Problem statement
Extract all data as written.

Raw data
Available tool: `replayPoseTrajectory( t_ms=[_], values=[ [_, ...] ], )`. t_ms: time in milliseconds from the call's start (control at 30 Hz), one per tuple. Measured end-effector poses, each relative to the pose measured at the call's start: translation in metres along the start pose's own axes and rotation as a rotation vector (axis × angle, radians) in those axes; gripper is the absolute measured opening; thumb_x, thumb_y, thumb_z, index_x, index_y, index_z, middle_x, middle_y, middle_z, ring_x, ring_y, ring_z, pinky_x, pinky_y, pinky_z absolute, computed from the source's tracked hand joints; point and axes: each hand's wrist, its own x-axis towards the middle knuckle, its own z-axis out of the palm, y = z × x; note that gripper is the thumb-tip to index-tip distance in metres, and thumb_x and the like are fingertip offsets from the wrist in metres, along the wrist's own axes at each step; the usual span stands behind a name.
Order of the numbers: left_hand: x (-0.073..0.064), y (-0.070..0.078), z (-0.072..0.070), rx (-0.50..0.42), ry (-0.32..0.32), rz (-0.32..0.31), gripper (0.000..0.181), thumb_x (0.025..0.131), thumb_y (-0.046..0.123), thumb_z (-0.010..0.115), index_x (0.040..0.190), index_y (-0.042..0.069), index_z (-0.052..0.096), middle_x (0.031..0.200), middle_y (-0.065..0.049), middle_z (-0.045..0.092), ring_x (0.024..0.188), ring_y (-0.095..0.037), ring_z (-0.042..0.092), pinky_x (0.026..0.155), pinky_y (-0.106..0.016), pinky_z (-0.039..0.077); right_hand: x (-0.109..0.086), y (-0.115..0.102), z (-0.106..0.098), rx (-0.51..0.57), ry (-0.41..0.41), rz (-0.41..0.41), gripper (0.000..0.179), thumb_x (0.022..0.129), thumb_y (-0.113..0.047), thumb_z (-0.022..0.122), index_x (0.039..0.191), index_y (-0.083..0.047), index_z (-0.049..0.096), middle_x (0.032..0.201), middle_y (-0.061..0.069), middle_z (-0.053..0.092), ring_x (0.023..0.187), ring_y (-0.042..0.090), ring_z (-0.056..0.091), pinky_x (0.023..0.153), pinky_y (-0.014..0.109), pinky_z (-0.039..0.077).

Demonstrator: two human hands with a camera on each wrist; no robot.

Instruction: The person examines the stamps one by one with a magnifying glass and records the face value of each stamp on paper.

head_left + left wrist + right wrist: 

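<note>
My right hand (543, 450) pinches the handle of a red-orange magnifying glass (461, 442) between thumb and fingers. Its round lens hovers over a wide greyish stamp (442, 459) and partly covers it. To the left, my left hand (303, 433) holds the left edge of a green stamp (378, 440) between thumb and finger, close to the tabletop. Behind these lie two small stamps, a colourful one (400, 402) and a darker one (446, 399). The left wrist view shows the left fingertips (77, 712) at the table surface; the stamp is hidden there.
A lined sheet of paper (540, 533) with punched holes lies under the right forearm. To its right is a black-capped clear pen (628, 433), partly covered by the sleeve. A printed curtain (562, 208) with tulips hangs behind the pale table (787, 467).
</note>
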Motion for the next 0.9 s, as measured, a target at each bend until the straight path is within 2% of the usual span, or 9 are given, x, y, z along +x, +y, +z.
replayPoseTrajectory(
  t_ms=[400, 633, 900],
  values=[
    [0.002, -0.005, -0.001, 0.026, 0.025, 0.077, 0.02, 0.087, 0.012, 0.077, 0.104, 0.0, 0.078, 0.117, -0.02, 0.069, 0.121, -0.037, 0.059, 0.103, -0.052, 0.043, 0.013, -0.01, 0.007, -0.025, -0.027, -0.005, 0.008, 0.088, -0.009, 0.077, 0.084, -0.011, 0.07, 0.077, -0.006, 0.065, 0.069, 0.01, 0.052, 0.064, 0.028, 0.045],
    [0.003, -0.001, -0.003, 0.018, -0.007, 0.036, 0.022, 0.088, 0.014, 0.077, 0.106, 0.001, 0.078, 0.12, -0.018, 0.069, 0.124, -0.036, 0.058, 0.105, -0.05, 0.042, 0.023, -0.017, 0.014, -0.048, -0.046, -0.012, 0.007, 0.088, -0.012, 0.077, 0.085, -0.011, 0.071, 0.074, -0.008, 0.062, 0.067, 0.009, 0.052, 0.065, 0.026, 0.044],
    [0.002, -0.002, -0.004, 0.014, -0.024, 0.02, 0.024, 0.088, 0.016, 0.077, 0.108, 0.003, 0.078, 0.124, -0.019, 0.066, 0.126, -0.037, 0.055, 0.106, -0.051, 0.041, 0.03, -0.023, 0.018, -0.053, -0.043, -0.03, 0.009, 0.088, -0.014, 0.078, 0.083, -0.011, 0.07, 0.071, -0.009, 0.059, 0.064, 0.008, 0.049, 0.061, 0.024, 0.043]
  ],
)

Written solution
Available tool: `replayPoseTrajectory( t_ms=[_], values=[ [_, ...] ], )`. t_ms: time in milliseconds from the call's start (control at 30 Hz), one per tuple. Measured end-effector poses, each relative to the pose measured at the call's start: translation in metres along the start pose's own axes and rotation as a rotation vector (axis × angle, radians) in those axes; gripper is the absolute measured opening; thumb_x, thumb_y, thumb_z, index_x, index_y, index_z, middle_x, middle_y, middle_z, ring_x, ring_y, ring_z, pinky_x, pinky_y, pinky_z absolute, computed from the source's tracked hand joints; point and axes: each hand's wrist, its own x-axis towards the middle knuckle, its own z-axis out of the palm, y = z × x; note that gripper is the thumb-tip to index-tip distance in metres, and thumb_x and the like are fingertip offsets from the wrist in metres, along the wrist's own axes at each step; the usual span stands behind a name.
Order of the numbers: left_hand: x (-0.073..0.064), y (-0.070..0.078), z (-0.072..0.070), rx (-0.50..0.42), ry (-0.32..0.32), rz (-0.32..0.31), gripper (0.000..0.181), thumb_x (0.025..0.131), thumb_y (-0.046..0.123), thumb_z (-0.010..0.115), index_x (0.040..0.190), index_y (-0.042..0.069), index_z (-0.052..0.096), middle_x (0.031..0.200), middle_y (-0.065..0.049), middle_z (-0.045..0.092), ring_x (0.024..0.188), ring_y (-0.095..0.037), ring_z (-0.042..0.092), pinky_x (0.026..0.155), pinky_y (-0.106..0.016), pinky_z (-0.039..0.077); right_hand: x (-0.109..0.086), y (-0.115..0.102), z (-0.106..0.098), rx (-0.51..0.57), ry (-0.41..0.41), rz (-0.41..0.41), gripper (0.000..0.179), thumb_x (0.022..0.129), thumb_y (-0.113..0.047), thumb_z (-0.022..0.122), index_x (0.039..0.191), index_y (-0.083..0.047), index_z (-0.049..0.096), middle_x (0.032..0.201), middle_y (-0.061..0.069), middle_z (-0.053..0.092), ring_x (0.023..0.187), ring_y (-0.042..0.090), ring_z (-0.056..0.091), pinky_x (0.023..0.153), pinky_y (-0.014..0.109), pinky_z (-0.039..0.077).

Demonstrator: two human hands with a camera on each wrist; no robot.

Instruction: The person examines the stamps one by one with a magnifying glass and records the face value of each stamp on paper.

head_left + left wrist + right wrist: 

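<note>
My right hand (543, 450) pinches the handle of a red-orange magnifying glass (461, 442) between thumb and fingers. Its round lens hovers over a wide greyish stamp (442, 459) and partly covers it. To the left, my left hand (303, 433) holds the left edge of a green stamp (378, 440) between thumb and finger, close to the tabletop. Behind these lie two small stamps, a colourful one (400, 402) and a darker one (446, 399). The left wrist view shows the left fingertips (77, 712) at the table surface; the stamp is hidden there.
A lined sheet of paper (540, 533) with punched holes lies under the right forearm. To its right is a black-capped clear pen (628, 433), partly covered by the sleeve. A printed curtain (562, 208) with tulips hangs behind the pale table (787, 467).
</note>
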Motion for the next 0.9 s, as measured, a target at each bend until the straight path is within 2% of the usual span, or 9 are given, x, y, z along +x, +y, +z.
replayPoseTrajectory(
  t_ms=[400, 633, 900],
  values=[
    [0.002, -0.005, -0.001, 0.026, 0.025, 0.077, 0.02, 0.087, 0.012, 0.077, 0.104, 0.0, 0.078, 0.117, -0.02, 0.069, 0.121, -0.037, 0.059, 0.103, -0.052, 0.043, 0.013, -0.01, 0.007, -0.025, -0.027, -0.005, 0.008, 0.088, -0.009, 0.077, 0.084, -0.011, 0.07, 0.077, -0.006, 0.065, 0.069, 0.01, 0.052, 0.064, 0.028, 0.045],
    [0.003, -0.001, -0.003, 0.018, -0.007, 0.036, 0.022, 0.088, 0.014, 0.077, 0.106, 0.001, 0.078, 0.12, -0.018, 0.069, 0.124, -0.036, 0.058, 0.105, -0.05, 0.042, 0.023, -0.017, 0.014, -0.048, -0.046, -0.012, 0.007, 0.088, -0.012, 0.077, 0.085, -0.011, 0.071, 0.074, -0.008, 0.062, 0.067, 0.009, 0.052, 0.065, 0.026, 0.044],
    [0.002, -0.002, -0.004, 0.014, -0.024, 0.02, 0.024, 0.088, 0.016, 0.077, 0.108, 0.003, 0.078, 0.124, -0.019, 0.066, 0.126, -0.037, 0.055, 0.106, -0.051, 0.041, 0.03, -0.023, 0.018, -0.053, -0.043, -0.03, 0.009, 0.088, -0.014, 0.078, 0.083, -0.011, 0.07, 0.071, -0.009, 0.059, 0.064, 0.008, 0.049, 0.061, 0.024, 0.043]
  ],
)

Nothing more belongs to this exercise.